Palestine Action’s ban under terrorism laws will remain in place after the Court of Appeal ruled that the group’s proscription was lawful in a major win for the government.
Lady Chief Justice Baroness Carr told the Court of Appeal on Monday that the government’s decision to ban the group under terror laws was “a justified and proportionate interference with individual rights”.
“The proscription decision was not unlawful”, she told the court, describing Palestine Action as a group that “overtly promotes unlawful violence amounting to terrorism”.
The rare five-judge panel found that the High Court was wrong when it previously ruled that the group’s proscription was unlawful.
The ban, which began on 5 July last year, made membership of, or support for, the direct action group a criminal offence punishable by up to 14 years in prison.
Baroness Carr said that it was “not accurate” to describe Palestine Action as “an ordinary protest group”, saying the group was “engaged in causing serious damage to property” and “presented a very real risk of injury not only to property but also to members of the public”. In their ruling, the Court of Appeal judges said Palestine Action “had little or nothing in common with the suffragettes or the anti-apartheid or Iran war protest groups”.

The Court of Appeal agreed with the Home Office on all grounds of appeal in a definitive victory for the government. Crucially, the five judges said that they were “unable to identify” any alternative steps that the home secretary could have taken other than to proscribe Palestine Action under terror laws.
The group was banned by then-home secretary Yvette Cooper in July 2025 after members broke into RAF Brize Norton and vandalised jets to protest the war in Gaza.
The five-judge panel – Baroness Carr, the Master of the Rolls, Lord Justice Edis, Lord Justice Lewis and Lady Justice Whipple – found that Ms Cooper’s decision struck a “fair balance” between the need to safeguard national security and disrupting individuals’ rights to freedom of expression and assembly.
Responding to the ruling, Palestine Action co-founder Huda Ammori said she would “fight proscription all the way” to the Supreme Court and European Court of Human Rights to overturn “one of the most extreme attacks on free speech and the right to protest in modern British history”.

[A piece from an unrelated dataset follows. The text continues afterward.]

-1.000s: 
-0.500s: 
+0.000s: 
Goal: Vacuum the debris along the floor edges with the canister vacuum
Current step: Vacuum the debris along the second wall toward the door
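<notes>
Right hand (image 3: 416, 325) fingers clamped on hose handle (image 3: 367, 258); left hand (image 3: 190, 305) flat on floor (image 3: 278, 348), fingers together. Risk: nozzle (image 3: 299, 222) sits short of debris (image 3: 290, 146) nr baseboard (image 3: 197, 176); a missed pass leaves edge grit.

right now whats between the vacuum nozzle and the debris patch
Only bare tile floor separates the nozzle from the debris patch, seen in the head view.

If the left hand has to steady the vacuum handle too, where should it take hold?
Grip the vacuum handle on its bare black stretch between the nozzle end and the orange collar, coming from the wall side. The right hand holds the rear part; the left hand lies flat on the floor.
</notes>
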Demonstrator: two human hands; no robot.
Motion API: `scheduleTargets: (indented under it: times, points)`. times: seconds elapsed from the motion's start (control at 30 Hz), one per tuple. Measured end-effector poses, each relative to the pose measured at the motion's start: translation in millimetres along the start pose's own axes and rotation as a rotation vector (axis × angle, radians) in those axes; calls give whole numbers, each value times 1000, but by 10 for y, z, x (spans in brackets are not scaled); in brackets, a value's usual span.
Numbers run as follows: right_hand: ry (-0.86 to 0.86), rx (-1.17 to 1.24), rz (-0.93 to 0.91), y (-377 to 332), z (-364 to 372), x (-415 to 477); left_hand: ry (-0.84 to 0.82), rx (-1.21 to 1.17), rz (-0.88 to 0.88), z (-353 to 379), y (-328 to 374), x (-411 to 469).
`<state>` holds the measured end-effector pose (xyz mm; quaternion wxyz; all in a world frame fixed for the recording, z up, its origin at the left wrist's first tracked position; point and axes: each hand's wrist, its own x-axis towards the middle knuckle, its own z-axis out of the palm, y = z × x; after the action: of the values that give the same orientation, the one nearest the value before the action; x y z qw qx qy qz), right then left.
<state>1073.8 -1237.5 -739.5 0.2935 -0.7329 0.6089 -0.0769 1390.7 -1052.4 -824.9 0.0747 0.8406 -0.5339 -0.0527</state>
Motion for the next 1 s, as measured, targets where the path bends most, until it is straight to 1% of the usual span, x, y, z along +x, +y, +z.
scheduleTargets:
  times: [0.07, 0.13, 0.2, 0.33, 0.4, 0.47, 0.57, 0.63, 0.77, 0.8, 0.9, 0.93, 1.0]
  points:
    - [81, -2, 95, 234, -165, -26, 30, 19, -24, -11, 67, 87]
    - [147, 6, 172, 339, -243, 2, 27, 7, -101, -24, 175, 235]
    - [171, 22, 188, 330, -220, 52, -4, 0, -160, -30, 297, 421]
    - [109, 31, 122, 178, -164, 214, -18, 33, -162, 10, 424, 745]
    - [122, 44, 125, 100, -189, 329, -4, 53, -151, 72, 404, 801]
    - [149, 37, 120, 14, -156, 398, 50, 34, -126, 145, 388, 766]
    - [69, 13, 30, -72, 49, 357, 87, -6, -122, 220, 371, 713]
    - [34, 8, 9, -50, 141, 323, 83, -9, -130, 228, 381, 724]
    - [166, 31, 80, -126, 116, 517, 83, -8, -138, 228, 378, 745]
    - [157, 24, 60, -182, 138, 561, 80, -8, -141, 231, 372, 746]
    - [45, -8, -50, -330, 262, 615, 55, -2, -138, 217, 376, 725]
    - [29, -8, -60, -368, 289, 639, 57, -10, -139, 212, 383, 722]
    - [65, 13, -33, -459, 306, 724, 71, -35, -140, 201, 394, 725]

Home secretary Shabana Mahmood said Palestine Action is “not an ordinary protest group”, and told the public that “this decision does not affect lawful protest in support of the Palestinian cause, which remains a fundamental democratic right”.
Outside the Royal Courts of Justice on Monday, some protesters gathered in support of Palestine Action were arrested, the Metropolitan Police said.
Akiko Hart, director of human rights charity Liberty, said Monday’s judgment “risks paving the way for current and future governments to use counterterror powers against non-terrorist groups.” She added: “This case has already had, and will continue to have, a chilling effect on protest and free speech, leaving many people too afraid to protest or say the wrong thing.”
The High Court had previously ruled that Ms Cooper’s decision to ban Palestine Action under terrorism legislation was unlawful. Three senior judges at the High Court concluded that only a small number of Palestine Action’s activities amounted to terrorism, and that the group’s acts had not crossed the high bar to make it a terrorist organisation.
The High Court said that Ms Cooper had failed to consider whether imposing a terror ban on Palestine Action was “proportionate” to the threat posed by the organisation. Justice Sharp wrote that, by doing this, Ms Cooper had made a “significant” error by failing to follow the Home Office’s own policy on proscription.
However the Court of Appeal decided that the purpose of the Home Office policy was “not to limit or constrain the discretion of the home secretary”. They found that the home secretary “had the institutional competence and the democratic accountability to make the decision”.
Since the group’s proscription, hundreds of people have been arrested across multiple demonstrations after holding up placards and wearing badges and T-shirts declaring support for Palestine Action.
The chief magistrate has put a pause on the progress of criminal cases for those charged, with a review hearing due to take place on 30 June. With the Court of Appeal ruling that Palestine Action’s ban was lawful, the criminal cases, of which there are more than 700, look set to go ahead.
Dozens of days of court time have already been allocated in the autumn and winter to hear the trials at magistrates’ courts around London, and if prosecutions go forward the courts will have to allocate more time to hear cases.
The Court of Appeal’s decision comes after four Palestine Action activists who mounted a “terrorist” raid on Israel-based defence firm Elbit Systems’ UK factory were jailed.
Charlotte Head, 30, Samuel Corner, 23, Leona Kamio, 30, and Fatema Rajwani, 21, used sledgehammers and crowbars to destroy computers, drones and other equipment before police and security intervened.
Corner, a former student at Oxford, struck police officer Kate Evans twice on the back with a seven-pound sledgehammer, leaving her with a fractured spine.
Mr Justice Johnson gave the four prison sentences of between seven years and eight months and four years and eight months, with each defendant also spending an extra year on licence.
During the hearing on Friday, the judge ruled that the raid amounted to an “act of terrorism”, having been carried out to try to influence the UK government and intimidate a section of the public.